[Collected data entries]

↓↓↓

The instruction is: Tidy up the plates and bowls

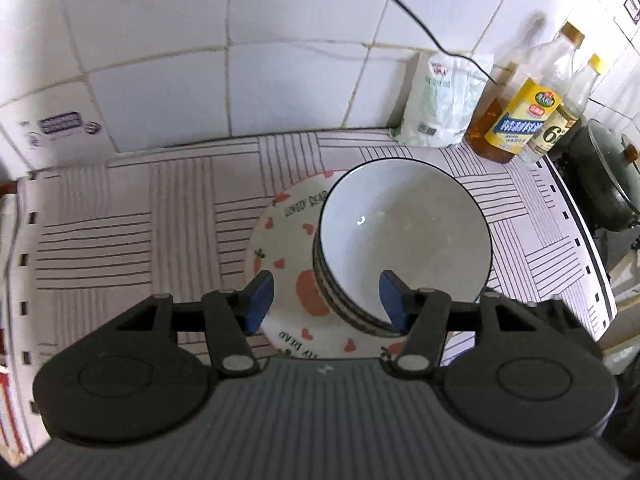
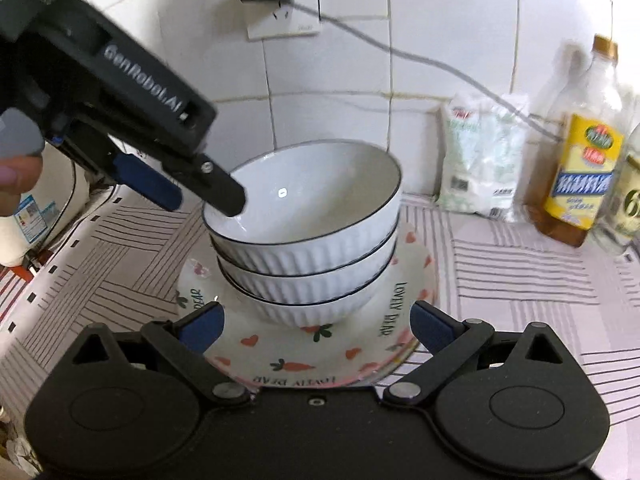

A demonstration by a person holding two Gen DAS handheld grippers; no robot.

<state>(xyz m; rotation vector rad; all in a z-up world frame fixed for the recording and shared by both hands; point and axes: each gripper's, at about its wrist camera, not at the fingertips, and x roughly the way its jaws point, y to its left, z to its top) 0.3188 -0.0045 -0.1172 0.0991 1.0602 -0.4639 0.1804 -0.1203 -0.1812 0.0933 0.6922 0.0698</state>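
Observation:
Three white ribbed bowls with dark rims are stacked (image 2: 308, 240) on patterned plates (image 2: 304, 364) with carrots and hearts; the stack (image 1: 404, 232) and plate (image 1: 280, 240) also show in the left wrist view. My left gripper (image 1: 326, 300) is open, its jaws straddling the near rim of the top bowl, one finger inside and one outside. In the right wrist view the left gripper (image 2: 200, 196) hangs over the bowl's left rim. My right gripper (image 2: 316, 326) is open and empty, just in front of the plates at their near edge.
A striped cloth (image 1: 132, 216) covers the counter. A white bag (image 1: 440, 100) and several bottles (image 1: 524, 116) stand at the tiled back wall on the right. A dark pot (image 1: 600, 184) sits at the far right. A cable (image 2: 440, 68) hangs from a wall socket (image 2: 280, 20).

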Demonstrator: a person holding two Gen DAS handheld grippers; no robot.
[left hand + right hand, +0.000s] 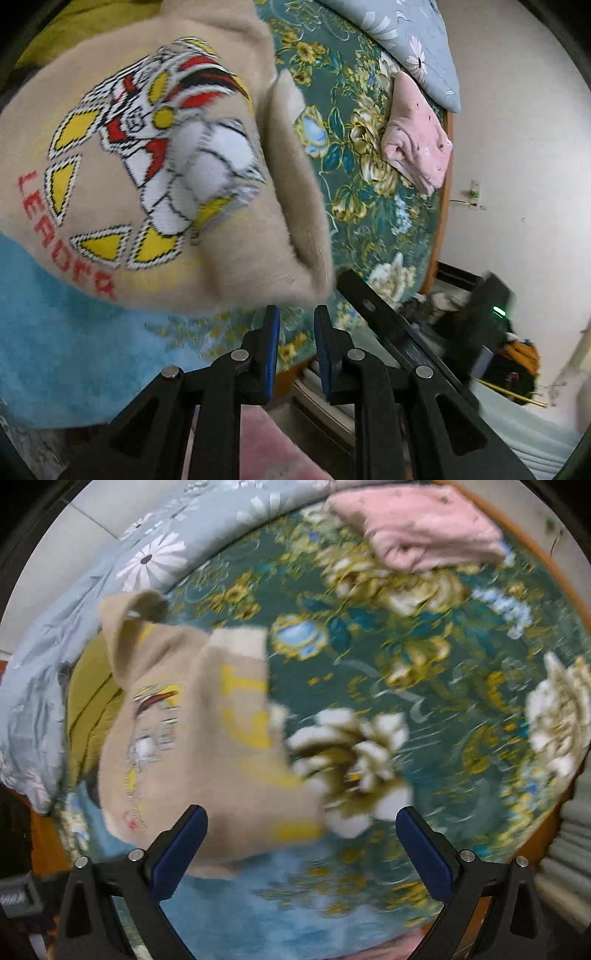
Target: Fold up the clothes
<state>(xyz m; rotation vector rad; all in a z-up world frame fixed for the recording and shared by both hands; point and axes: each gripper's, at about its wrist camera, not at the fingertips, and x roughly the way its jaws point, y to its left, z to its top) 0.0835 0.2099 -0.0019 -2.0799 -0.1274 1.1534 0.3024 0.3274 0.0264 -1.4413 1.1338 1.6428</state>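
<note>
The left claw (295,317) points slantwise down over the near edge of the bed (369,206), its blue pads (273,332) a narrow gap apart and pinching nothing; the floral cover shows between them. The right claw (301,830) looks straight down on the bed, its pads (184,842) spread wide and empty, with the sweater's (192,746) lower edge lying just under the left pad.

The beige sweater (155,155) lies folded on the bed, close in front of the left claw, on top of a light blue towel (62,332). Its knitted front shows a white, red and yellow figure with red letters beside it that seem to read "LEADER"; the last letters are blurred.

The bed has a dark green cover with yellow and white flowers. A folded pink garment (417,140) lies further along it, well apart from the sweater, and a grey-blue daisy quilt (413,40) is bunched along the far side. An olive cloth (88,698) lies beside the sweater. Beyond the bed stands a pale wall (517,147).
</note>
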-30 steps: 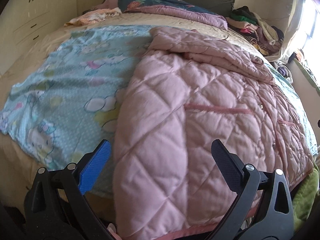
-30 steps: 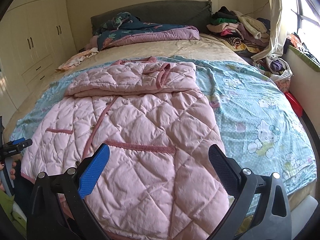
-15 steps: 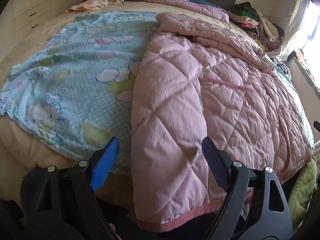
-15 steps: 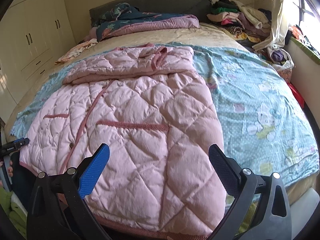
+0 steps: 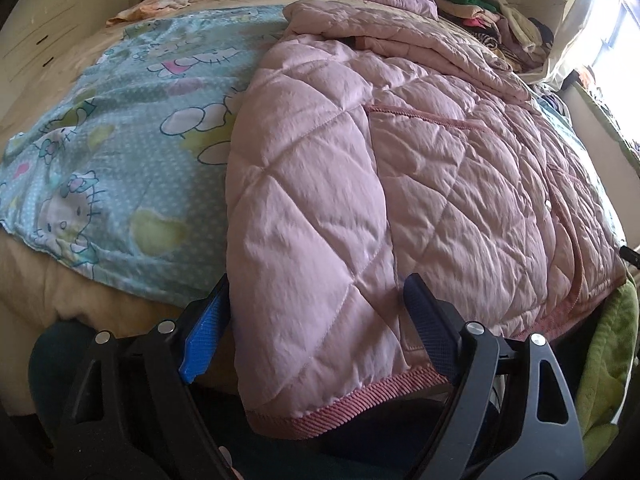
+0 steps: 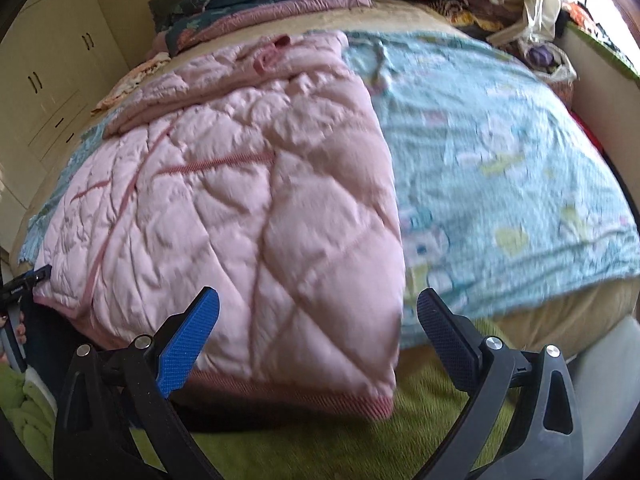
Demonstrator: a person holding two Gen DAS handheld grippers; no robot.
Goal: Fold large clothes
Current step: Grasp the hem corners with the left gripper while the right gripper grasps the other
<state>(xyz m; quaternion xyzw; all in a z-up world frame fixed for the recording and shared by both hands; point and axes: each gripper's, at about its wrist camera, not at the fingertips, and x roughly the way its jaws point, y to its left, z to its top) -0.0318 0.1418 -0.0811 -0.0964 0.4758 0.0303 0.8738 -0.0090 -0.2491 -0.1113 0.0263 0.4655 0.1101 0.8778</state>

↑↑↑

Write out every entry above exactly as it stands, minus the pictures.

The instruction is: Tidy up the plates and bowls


A demonstration by a person holding two Gen DAS handheld grippers; no robot.

<state>(xyz m; rotation vector rad; all in a z-up world frame fixed for the recording and shared by both hands; point and axes: each gripper's, at about its wrist camera, not at the fingertips, and x roughly the way its jaws point, y to its left, z to its top) 0.3188 -0.0045 -0.1172 0.0991 1.0602 -0.4639 0.1804 -0.1203 -0.1812 0.0933 0.6922 0.0698</state>
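Observation:
Three white ribbed bowls with dark rims are stacked (image 2: 308, 240) on patterned plates (image 2: 304, 364) with carrots and hearts; the stack (image 1: 404, 232) and plate (image 1: 280, 240) also show in the left wrist view. My left gripper (image 1: 326, 300) is open, its jaws straddling the near rim of the top bowl, one finger inside and one outside. In the right wrist view the left gripper (image 2: 200, 196) hangs over the bowl's left rim. My right gripper (image 2: 316, 326) is open and empty, just in front of the plates at their near edge.
A striped cloth (image 1: 132, 216) covers the counter. A white bag (image 1: 440, 100) and several bottles (image 1: 524, 116) stand at the tiled back wall on the right. A dark pot (image 1: 600, 184) sits at the far right. A cable (image 2: 440, 68) hangs from a wall socket (image 2: 280, 20).
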
Demonstrator: a person holding two Gen DAS handheld grippers; no robot.
[left hand + right hand, +0.000s] 
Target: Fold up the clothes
<state>(xyz m; rotation vector rad; all in a z-up world frame fixed for the recording and shared by both hands; point and axes: each gripper's, at about its wrist camera, not at the fingertips, and x roughly the way its jaws point, y to its left, z to its top) 0.0835 0.2099 -0.0019 -2.0799 -0.1274 1.1534 0.3024 0.3274 0.0264 -1.4413 1.1338 1.6428</state>
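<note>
The left claw (295,317) points slantwise down over the near edge of the bed (369,206), its blue pads (273,332) a narrow gap apart and pinching nothing; the floral cover shows between them. The right claw (301,830) looks straight down on the bed, its pads (184,842) spread wide and empty, with the sweater's (192,746) lower edge lying just under the left pad.

The beige sweater (155,155) lies folded on the bed, close in front of the left claw, on top of a light blue towel (62,332). Its knitted front shows a white, red and yellow figure with red letters beside it that seem to read "LEADER"; the last letters are blurred.

The bed has a dark green cover with yellow and white flowers. A folded pink garment (417,140) lies further along it, well apart from the sweater, and a grey-blue daisy quilt (413,40) is bunched along the far side. An olive cloth (88,698) lies beside the sweater. Beyond the bed stands a pale wall (517,147).
</note>
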-30 steps: 
-30 steps: 
-15 steps: 
-15 steps: 
+0 steps: 
+0 steps: 
Demonstrator: a person holding two Gen DAS handheld grippers; no robot.
Goal: Fold large clothes
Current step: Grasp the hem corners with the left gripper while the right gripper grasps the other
<state>(xyz m; quaternion xyzw; all in a z-up world frame fixed for the recording and shared by both hands; point and axes: each gripper's, at about its wrist camera, not at the fingertips, and x roughly the way its jaws point, y to its left, z to its top) -0.0318 0.1418 -0.0811 -0.0964 0.4758 0.0303 0.8738 -0.0090 -0.2491 -0.1113 0.0263 0.4655 0.1101 0.8778</state>

That wraps up the exercise.